The discussion comes while the city is beginning to rewrite its 44-year-old zoning ordinance, which includes archaic oddities going back at least another half-decade.

Mesa Development, LLC principal Richard A. Hanson, whose most recent development is the 356-unit, 57-story Heritage at Millennium Park condominium tower, believes the market is the ultimate master planner.

“As far as I’m concerned, there are only three words that matter: location, location, location. And location works because the market accepts the location,” says Hanson, whose Millennium Park site at Wabash Avenue and Randolph Street wasn’t always considered a prime residential spot. “I don’t think locations get created by accident. But I’m not sure they’re created by a master plan.”

Adds Charles H. Shaw, developer of projects ranging from Lake Point Tower to Homan Square, “You design to a market. You don’t market a design…It’s very hard to say a master plan is the perfect solution to everything.”

Attorney Theodore J. Novak, senior partner with Piper Marbury Rudnick & Wolfe, agreed with both developers. “It is my belief that you can’t plan against the market,” Novak says. “You can’t plan for what the market won’t do.”

Novak says he tells clients seeking zoning changes that they cannot rely on either the city’s master plan or its zoning ordinance, which is seemingly always negotiable, though not to many developer’s preferences. “Then I tell them about their vested rights, and then I tell them about the tradition of aldermanic prerogative,” he adds.

The city’s 50 aldermen have nearly ironclad control over zoning matters in their wards. In 14th Ward Alderman Edward M. Burke’s 32 years in the council, he has seen just one case where the alderman’s wishes – in that case opposition to the Eugenie Terrace condominium project in Lincoln Park – was overridden by his counterparts.

Conceding there was zoning-related city council corruption in his early days as an alderman, Burke says the prerogative has evolved into a check-and-balance system that gives local community groups a say in developments in their wards.

“The local alderman has to respond to the wishes of his constituents,” Burke says. “Citizen input is a hallmark of the process.”

Developers now routinely work on selling various community groups first, Burke notes. “Or else (development) won’t get done,” he adds.
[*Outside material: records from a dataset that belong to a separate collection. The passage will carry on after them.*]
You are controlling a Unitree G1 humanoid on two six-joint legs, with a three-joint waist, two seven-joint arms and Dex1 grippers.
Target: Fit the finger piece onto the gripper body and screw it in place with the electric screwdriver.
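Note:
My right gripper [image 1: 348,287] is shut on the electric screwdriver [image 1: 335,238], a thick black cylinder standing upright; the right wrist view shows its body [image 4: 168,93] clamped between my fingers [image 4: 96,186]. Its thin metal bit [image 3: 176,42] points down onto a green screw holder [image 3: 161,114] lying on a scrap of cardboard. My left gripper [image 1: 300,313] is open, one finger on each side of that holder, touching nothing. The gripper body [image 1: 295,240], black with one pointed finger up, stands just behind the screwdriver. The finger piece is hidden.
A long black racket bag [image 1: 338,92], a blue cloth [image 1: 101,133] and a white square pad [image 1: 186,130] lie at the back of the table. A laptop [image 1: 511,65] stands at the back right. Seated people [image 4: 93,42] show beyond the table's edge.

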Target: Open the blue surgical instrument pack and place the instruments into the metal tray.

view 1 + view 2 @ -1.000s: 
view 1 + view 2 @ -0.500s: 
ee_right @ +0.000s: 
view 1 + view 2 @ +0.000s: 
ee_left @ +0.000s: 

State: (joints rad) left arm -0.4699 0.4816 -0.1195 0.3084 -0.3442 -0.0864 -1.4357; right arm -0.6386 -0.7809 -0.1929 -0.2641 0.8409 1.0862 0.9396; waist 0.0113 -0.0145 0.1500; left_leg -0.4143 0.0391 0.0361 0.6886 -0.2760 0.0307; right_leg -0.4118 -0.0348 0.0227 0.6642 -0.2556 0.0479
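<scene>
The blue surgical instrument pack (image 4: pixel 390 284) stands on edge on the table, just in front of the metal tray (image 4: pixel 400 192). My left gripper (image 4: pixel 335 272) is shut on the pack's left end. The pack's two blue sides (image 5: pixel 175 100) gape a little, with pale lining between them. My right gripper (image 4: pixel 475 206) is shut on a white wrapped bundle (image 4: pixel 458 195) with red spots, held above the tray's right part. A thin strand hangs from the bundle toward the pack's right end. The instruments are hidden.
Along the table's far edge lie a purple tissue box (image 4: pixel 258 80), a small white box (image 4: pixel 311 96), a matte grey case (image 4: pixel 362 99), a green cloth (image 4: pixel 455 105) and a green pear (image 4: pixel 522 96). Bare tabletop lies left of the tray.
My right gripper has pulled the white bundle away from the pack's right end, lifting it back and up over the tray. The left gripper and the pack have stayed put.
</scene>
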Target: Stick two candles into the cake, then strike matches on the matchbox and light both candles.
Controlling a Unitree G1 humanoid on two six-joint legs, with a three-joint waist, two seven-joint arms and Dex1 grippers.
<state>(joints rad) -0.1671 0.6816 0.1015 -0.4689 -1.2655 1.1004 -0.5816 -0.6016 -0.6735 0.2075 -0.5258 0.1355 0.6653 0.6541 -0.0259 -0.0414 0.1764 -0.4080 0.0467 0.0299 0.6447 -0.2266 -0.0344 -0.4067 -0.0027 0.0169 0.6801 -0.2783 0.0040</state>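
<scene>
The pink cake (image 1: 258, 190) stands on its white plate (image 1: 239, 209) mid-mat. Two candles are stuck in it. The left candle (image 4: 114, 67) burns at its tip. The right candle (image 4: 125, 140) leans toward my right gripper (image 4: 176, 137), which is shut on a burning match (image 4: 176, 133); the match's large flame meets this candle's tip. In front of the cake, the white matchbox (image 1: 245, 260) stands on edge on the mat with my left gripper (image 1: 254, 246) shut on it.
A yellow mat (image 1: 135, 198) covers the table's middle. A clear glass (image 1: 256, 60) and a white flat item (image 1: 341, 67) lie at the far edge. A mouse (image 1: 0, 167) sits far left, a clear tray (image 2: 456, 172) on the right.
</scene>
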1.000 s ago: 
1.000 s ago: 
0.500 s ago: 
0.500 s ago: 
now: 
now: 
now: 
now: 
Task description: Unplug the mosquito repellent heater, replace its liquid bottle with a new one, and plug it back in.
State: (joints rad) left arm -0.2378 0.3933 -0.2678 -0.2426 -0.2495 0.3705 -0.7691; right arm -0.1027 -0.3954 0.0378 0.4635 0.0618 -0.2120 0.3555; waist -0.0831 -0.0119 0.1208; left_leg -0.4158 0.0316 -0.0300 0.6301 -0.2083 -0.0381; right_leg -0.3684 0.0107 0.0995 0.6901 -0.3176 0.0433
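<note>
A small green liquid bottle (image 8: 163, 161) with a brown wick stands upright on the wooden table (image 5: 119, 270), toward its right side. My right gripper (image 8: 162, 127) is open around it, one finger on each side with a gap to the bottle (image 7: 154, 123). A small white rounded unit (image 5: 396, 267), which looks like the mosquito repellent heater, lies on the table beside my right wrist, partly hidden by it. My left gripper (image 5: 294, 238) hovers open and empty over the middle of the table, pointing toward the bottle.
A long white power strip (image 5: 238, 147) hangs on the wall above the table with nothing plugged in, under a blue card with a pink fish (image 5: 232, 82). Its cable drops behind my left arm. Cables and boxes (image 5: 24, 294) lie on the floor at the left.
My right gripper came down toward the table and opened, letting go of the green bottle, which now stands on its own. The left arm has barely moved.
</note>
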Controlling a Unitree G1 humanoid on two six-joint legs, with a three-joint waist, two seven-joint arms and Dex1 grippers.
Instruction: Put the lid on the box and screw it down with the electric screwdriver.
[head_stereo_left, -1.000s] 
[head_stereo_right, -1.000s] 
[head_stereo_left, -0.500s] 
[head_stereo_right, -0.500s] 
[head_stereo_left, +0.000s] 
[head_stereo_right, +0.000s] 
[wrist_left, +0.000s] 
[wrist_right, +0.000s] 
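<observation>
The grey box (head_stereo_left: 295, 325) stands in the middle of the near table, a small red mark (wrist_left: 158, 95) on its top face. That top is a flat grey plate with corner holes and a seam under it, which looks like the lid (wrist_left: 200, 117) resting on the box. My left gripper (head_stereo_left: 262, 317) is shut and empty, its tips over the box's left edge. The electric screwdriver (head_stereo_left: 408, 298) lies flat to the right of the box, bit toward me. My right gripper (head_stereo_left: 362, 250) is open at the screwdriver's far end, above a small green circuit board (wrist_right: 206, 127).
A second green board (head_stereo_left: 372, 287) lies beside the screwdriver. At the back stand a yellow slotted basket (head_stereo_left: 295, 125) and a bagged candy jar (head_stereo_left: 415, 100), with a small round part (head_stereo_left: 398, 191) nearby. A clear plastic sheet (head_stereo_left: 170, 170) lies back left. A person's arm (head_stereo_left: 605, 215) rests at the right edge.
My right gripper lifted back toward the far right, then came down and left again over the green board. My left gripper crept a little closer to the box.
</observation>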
Negotiable zoning has evolved into special use permits and planned unit developments, producing common scenarios where developers “first show an ugly monolith” to department of planning and development staffers before eventually unveiling what they are willing to build, says John F.McCarron, former Chicago Tribune urban affairs reporter and now vice president for strategy and communication for the Metropolitan Planning Council.

“The next (zoning) ordinance will succeed if it has that flexibility,” McCarron adds. “I think there was too much master planning that got the ’57 zoning ordinance in trouble.”

The 1957 ordinance, McCarron explains, resulted in strict segregation of land uses “that looks backwards to the days of street cars, lunch boxes and stay-at-home moms.”